Par Anne-Marie Mercier

Un nouvel album de Chris Van Allsburg est un tel événement qu’on ne va pas se priver de le célébrer plutôt deux fois qu’une (et n’est-il pas publié par les éditions D’Eux ?). Je renchéris donc sur la belle chronique de Christine Moulin dans lietje qui célébrait sa beauté et sa générosité. C’est un album solaire, aussi bien par ses couleurs (magnifiques, aux crayons de bois, qui rappellent un Allsbug coloriste que l’on connaissait depuis Boréal express et surtout L’Epave du Zéphyr), que par son histoire. C’est aussi comme la plupart de ses albums, une énigme à laquelle chaque double page semble donner un fragment de réponse sans que jamais le puzzle ne soit complet.

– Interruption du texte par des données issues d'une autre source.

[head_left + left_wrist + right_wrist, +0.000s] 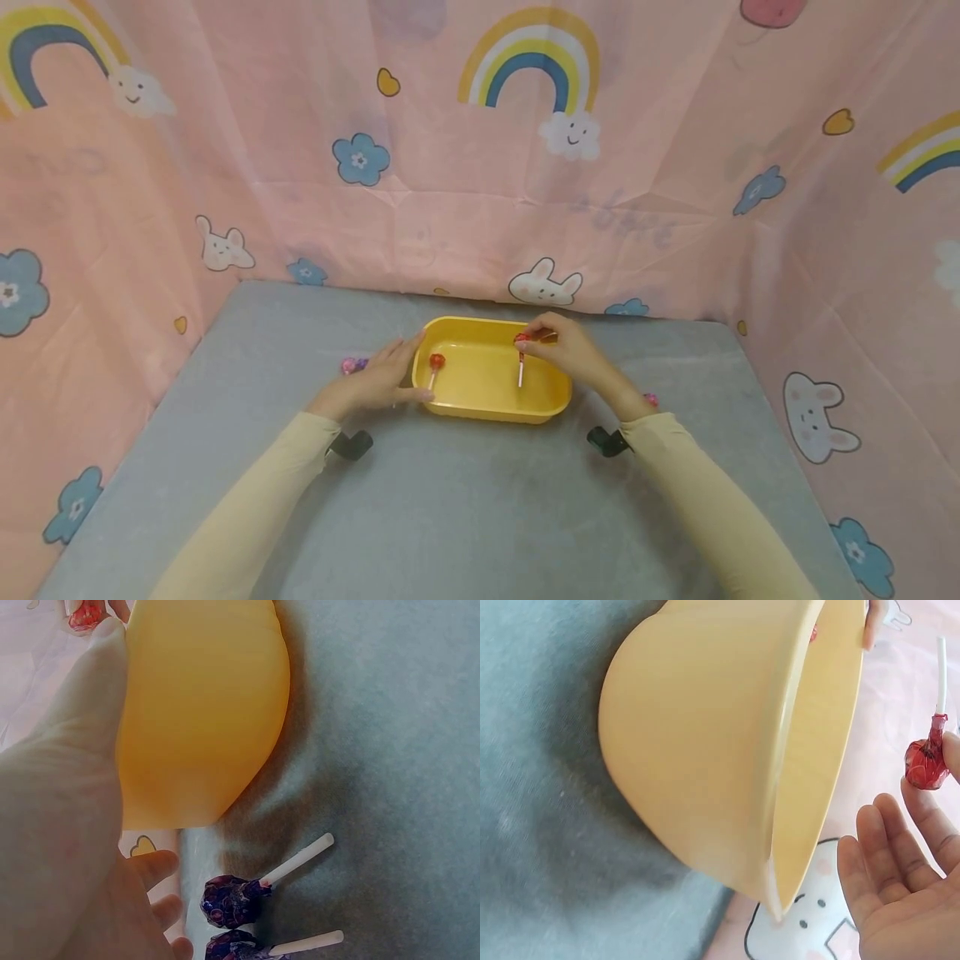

Tout se passe en fin d’été, dans une belle lumière rasante, même lorsque l’automne semble avoir gagné tous les bois avoisinants : l’étranger amnésique et muet, recueilli par la famille Bailey après un accident, aurait-il le pouvoir, par sa présence, d’arrêter le temps ? ou bien le cycle des saisons ? D’autres pouvoirs semblent l’habiter : il est infatigable, il a un contact particulier avec les animaux, un souffle qui est comme le vent, une température anormale… Mais sa présence est une bénédiction pour tous. Qui est-il ? et d’où lui viennent ces vêtements étranges, en cuir brut ?
Devant ces belles images parfois étranges, le temps s’arrête en effet et on aimerait rester encore un peu avec cet étranger, ou du moins y revenir souvent, comme le suggère la dernière double page. Un automne trompeur est bien là, pour un perpétuel recommencement, invitant à reprendre la lecture au début.